## Exercise objective
Only the lines from the top of the following listing through the line with "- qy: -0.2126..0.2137" belong in your answer, exactly as written.

## Data excerpt
┌──

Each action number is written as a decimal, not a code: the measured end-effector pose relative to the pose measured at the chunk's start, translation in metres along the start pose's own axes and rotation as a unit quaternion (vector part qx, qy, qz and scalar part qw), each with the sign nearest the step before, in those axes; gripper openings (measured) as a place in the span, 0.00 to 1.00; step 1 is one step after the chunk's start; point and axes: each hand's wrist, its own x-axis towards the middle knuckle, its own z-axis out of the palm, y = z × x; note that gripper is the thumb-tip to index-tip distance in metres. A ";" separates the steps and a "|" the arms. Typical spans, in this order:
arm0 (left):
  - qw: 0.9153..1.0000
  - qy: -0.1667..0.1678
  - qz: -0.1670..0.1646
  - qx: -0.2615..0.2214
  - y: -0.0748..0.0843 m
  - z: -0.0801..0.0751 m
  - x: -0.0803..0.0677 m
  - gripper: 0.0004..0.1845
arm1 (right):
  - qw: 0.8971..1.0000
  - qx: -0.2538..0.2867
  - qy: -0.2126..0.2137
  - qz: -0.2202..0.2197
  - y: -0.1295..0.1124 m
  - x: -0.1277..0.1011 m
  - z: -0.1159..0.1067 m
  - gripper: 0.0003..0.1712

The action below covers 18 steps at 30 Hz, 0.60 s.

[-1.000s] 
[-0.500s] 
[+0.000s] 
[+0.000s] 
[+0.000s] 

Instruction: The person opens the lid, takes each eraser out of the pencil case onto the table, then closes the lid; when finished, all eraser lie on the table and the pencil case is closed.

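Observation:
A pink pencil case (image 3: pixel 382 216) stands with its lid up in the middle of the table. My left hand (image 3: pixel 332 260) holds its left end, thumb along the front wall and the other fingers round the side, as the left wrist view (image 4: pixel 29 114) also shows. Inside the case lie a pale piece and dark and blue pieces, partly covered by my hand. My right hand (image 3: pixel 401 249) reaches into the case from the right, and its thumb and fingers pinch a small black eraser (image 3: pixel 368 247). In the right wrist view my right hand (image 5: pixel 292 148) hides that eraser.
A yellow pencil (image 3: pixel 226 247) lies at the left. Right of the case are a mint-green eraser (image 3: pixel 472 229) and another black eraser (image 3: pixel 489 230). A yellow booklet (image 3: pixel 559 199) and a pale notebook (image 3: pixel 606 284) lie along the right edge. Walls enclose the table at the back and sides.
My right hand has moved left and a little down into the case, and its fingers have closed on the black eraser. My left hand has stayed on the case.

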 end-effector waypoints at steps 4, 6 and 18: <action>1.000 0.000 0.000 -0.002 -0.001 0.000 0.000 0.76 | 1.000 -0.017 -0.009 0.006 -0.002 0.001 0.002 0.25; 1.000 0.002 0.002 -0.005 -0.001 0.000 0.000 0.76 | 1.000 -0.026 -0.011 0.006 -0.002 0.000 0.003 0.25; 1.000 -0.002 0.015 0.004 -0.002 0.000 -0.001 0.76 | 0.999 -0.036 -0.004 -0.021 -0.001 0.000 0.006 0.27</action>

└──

## Your solution
Each action number is written as a decimal, not a code: the measured end-effector pose relative to the pose measured at the chunk's start, translation in metres along the start pose's own axes and rotation as a unit quaternion (vector part qx, qy, qz and scalar part qw), each with the sign nearest the step before, in those axes; gripper openings (measured) as a place in the span, 0.00 to 1.00; step 1 is one step after the chunk's start; point and axes: each hand's wrist, its own x-axis towards the middle knuckle, its own z-axis out of the palm, y = z × x; note that gripper is the thumb-tip to index-tip distance in metres. A ";" separates the steps and a "|" the arms. Typical spans, in this order:
arm0 (left):
  - qw: 0.9153..1.0000
  - qy: -0.1667..0.1678
  - qz: -0.1670..0.1646
  - qx: -0.2615..0.2214
  - y: -0.0748..0.0843 m
  - z: -0.0801..0.0751 m
  - x: -0.0803..0.0677 m
  - gripper: 0.0004..0.1845
arm1 (right):
  - qw: 0.8971..1.0000
  - qx: -0.2538..0.2867
  - qy: -0.2126..0.2137

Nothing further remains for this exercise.